Что касается Николая Васильевича, то он ещё прежде – заочно – преклонялся перед Пушкиным. Теперь же постоянно ищет с ним встречи и с прилежным вниманием ученика впитывает каждое слово гениального поэта. Александру Сергеевичу Гоголь обязан сюжетами «Мёртвых душ» и «Ревизора» – наиболее прославленных своих произведений.
Столь щедро облагодетельствовав Николая Васильевича, Пушкин едва ли не сожалел об упущенном материале. Очевидно, что прежде того он и сам рассчитывал воплотить эти богатые идеями замыслы. Во всяком случае, в одном из писем он сокрушался по поводу своего опрометчивого поступка и впредь полагал быть поосторожнее с этим одарённым и ухватистым писателем.
Памятуя о творческой удаче 1830-го, Пушкин и три года спустя снова уединяется в осеннем Болдино. И снова щедрый урожай. Причём написанное Александром Сергеевичем в эту пору как-то по-особенному личностно – от жизни его, от мыслей и трудов. Взять, к примеру, мудрую, хотя и с горчинкой, «Сказку о рыбаке и рыбке». Разве не узнается в несчастном старике сам её автор, одолеваемый бесконечными заботами о средствах к существованию, жалобами и попреками своей блистательной жены?
А поэмы «Анджело» и «Медный всадник» разве не обращены Пушкиным непосредственно к его царственному цензору? В том-то и дело, что Александр Сергеевич на этот раз весьма расчётливо и мудро использует своё редчайшее право полагать свои произведения перед светлейшими очами самого монарха. И по примеру Гаврилы Романовича Державина, как тот – Екатерину, пытается научить Николая I. Чему? Милосердию! Для чего? В первую очередь – чтобы декабристов помиловал.

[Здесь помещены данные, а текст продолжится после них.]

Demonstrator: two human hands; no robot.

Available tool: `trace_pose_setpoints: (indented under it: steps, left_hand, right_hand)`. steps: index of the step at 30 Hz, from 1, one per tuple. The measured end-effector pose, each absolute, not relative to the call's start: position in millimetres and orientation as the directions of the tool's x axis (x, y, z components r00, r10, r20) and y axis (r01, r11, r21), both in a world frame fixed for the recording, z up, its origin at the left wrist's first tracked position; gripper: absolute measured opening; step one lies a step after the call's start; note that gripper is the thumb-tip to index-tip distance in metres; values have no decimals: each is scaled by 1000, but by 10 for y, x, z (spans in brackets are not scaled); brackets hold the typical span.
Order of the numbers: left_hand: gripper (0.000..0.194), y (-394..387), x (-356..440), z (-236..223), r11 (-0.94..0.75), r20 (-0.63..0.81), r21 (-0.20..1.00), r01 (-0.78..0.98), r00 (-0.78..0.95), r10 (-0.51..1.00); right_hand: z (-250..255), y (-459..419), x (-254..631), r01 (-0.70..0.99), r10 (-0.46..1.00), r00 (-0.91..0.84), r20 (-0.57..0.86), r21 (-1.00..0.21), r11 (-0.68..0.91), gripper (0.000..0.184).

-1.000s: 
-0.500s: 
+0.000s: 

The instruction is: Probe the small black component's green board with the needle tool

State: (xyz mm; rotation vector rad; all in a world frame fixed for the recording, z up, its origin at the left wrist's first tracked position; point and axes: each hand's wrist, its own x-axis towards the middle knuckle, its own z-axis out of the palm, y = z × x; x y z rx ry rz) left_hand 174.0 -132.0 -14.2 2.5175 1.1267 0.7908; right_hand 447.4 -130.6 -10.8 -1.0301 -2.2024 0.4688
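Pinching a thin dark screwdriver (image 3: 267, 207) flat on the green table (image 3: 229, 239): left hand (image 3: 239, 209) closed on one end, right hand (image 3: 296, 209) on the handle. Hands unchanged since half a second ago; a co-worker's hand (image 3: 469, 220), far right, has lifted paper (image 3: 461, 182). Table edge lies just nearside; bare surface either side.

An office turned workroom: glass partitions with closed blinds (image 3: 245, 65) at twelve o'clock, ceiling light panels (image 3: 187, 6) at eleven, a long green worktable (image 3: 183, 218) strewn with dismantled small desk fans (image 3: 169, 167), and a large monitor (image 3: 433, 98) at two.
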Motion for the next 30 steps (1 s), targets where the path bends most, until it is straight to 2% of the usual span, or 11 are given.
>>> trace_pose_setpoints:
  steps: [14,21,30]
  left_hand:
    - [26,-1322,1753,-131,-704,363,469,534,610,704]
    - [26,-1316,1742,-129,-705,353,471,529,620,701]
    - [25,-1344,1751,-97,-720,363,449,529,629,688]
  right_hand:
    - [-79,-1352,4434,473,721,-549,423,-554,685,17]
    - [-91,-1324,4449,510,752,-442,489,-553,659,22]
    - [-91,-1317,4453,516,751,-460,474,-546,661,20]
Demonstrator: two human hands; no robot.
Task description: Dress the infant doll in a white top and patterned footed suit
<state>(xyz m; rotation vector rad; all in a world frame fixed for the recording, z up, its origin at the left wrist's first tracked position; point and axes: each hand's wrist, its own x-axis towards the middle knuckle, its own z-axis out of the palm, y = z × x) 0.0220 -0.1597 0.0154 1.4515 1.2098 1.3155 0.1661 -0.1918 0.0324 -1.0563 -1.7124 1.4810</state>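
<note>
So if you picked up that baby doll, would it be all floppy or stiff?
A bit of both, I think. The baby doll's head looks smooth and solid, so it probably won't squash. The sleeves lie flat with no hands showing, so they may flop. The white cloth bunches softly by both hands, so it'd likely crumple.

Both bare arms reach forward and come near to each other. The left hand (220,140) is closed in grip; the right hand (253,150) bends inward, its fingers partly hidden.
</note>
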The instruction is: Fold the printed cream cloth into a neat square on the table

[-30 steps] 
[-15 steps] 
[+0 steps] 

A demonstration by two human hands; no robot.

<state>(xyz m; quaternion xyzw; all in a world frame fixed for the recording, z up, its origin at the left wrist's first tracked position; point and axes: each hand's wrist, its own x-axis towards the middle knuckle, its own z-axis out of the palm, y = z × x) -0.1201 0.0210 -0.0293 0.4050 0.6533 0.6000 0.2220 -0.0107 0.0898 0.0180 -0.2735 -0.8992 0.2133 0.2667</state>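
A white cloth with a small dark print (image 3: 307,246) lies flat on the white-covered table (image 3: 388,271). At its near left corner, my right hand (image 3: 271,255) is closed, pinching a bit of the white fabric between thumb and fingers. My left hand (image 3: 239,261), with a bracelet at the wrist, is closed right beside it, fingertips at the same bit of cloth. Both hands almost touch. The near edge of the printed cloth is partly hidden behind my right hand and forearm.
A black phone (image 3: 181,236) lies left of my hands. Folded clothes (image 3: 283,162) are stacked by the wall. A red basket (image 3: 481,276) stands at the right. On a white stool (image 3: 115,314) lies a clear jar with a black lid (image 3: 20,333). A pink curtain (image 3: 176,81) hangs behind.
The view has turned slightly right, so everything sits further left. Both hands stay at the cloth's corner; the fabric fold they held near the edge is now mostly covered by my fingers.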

Кроме призывов к великодушию, которыми исполнены эти поэмы Пушкина, в «Анджело» содержится ещё и прозрачный намек на распространившийся в ту пору слух, что император Александр I будто бы не умер, но жив и, уступив трон высоко моральному, до фанатизма, брату, скрылся в Сибири и принял монашеский постриг. А если так, то между русским царём, благородно ушедшим в тень, и персонажем поэмы обнаруживается огромное сходство. Тогда и финал «Анджело» можно воспринимать, как призыв к прежнему, человеколюбивому монарху поскорее вернуться и отобрать у злобствующего брата бразды правления.
«История Пугачева», написанная тогда же, явилась плодом специальных изысканий поэта. В сентябре, непосредственно перед поездкой в Болдино, Пушкин изрядно поколесил в окрестностях Оренбурга и Казани, по местам когда-то разыгравшегося здесь кровавого ужаса. Ознакомившись с архивными материалами и рассказами очевидцев пугачёвщины, Александр Сергеевич совсем по-иному взглянул на пути завоевания свободы. Поэт, когда-то написавший: «Восстаньте, падшие рабы!», теперь пришёл к более зрелым и взвешенным представлениям: «Не приведи Господи увидеть русский бунт, бессмысленный и беспощадный».
Своей «Историей Пугачева» Пушкин как бы говорит Николаю I – вот что такое настоящий мятеж и мятежники, а благородное выступление декабристов не должно к сему приравнивать. Возможно, тогда же в Болдино были сделаны и первые наброски «Капитанской дочки», в которой опять-таки содержался мотив монаршего милосердия к русскому офицеру. Ощущение такое, что только для царского вразумления и трудился в это время Александр Сергеевич. А писалось ему, как и в пору жениховства, преотлично. И, верно, сумел бы он сотворить не менее, чем в 1830 году, только не было на этот раз карантина, способного столь же долго удерживать Пушкина в деревне. Тянуло к семье. Всего месяц и находился поэт в творческом уединении. Вот если бы Наталью Николаевну и уже родившихся детишек перевезти сюда или в Михайловское. Тогда бы можно было – писать и писать!